Since the full reopening of travel between mainland China and Hong Kong earlier this year, the Hong Kong market has been rapidly recovering its heat.
During the recent May Day holiday, bustling crowds filled commercial centers like Causeway Bay in Hong Kong. Many shops saw long queues forming outside, with a significant number of mainland Chinese tourists coming with their suitcases to shop.

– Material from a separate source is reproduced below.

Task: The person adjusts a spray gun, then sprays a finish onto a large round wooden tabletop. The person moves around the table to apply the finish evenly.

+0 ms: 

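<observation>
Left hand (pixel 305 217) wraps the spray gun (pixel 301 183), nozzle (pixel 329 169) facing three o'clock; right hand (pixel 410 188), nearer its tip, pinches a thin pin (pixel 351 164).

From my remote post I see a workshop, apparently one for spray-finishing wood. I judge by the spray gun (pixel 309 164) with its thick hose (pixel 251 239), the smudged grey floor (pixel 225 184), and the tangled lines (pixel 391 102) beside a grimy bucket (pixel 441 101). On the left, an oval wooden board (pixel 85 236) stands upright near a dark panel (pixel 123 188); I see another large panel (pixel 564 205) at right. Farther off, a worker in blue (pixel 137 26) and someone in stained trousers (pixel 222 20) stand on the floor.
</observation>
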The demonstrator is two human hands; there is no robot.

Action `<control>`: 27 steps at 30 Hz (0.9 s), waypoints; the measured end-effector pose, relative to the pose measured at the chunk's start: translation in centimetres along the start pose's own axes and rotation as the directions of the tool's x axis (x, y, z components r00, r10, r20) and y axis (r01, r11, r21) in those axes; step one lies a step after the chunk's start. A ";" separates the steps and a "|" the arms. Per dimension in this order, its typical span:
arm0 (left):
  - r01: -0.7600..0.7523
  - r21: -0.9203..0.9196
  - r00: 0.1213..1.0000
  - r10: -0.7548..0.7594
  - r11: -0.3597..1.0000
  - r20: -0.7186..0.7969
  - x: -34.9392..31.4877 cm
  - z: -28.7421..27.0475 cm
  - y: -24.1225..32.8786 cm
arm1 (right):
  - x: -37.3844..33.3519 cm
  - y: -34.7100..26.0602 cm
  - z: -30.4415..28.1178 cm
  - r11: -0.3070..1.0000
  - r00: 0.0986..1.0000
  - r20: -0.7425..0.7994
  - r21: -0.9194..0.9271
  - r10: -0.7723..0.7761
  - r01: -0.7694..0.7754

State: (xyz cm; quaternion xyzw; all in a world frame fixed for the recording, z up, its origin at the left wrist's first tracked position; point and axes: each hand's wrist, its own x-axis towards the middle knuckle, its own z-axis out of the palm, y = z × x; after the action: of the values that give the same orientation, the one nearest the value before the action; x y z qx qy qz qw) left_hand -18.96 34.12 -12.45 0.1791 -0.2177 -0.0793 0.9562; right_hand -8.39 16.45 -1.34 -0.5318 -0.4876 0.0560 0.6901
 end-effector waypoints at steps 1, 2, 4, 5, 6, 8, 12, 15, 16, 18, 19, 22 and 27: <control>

In the past period, the sharp decline in interviewed Hong Kong tourists had a significant impact, causing the local retail industry to slump. In 2021, the number of mainland Chinese visitors to Hong Kong was only 66,000, a 97.6% decrease compared to 2020. In 2022, the number of mainland visitors was only 370,000.
The local tourism and catering industries in Hong Kong were directly affected, along with the loss of local talent resources and the rise of Singapore as a competitor. Some Hong Kong residents began to feel a sense of crisis. “It feels nostalgic and helpless, but it was also expected,” lamented Kyle, a local gas station operator in Hong Kong.
In September 2022, according to the 32nd edition of the Global Financial Centers Index (GFCI32) jointly released by the Chinese high-end think tank China Development Institute (Shenzhen) and the UK-based think tank Z/Yen Group, Singapore surpassed Hong Kong as the largest financial center in Asia and rose to the position of the third-largest global financial center. A large amount of capital and talent flowed into Singapore, driving local rents to surpass those in Hong Kong and become the most expensive in the Asia-Pacific region.
With the revival of Hong Kong’s heat after the reopening of travel, the “battle for elite talent” has also intensified. After Singapore launched the “Tech.Pass” program, Hong Kong announced measures such as the “Premium Talent Admission Scheme” and the restart of the investment immigration program to attract talent and promote investment.
Driven by the policies of open travel and talent attraction, since the beginning of this year, entrepreneur Wang Xin has received five times more inquiries about talent recruitment and studying in Hong Kong compared to last year. Jiang Wen, a professional in the Hong Kong financial insurance industry, has also returned to the working intensity he experienced before the pandemic.
“Now my schedule is packed every day. Some insurance companies may have already achieved performance equivalent to a year in 2019 in less than six months due to the demand from mainland Chinese customers coming to Hong Kong. Where there are people, there is hope and opportunity!” Jiang Wen exclaimed in the face of the returning crowds to Hong Kong.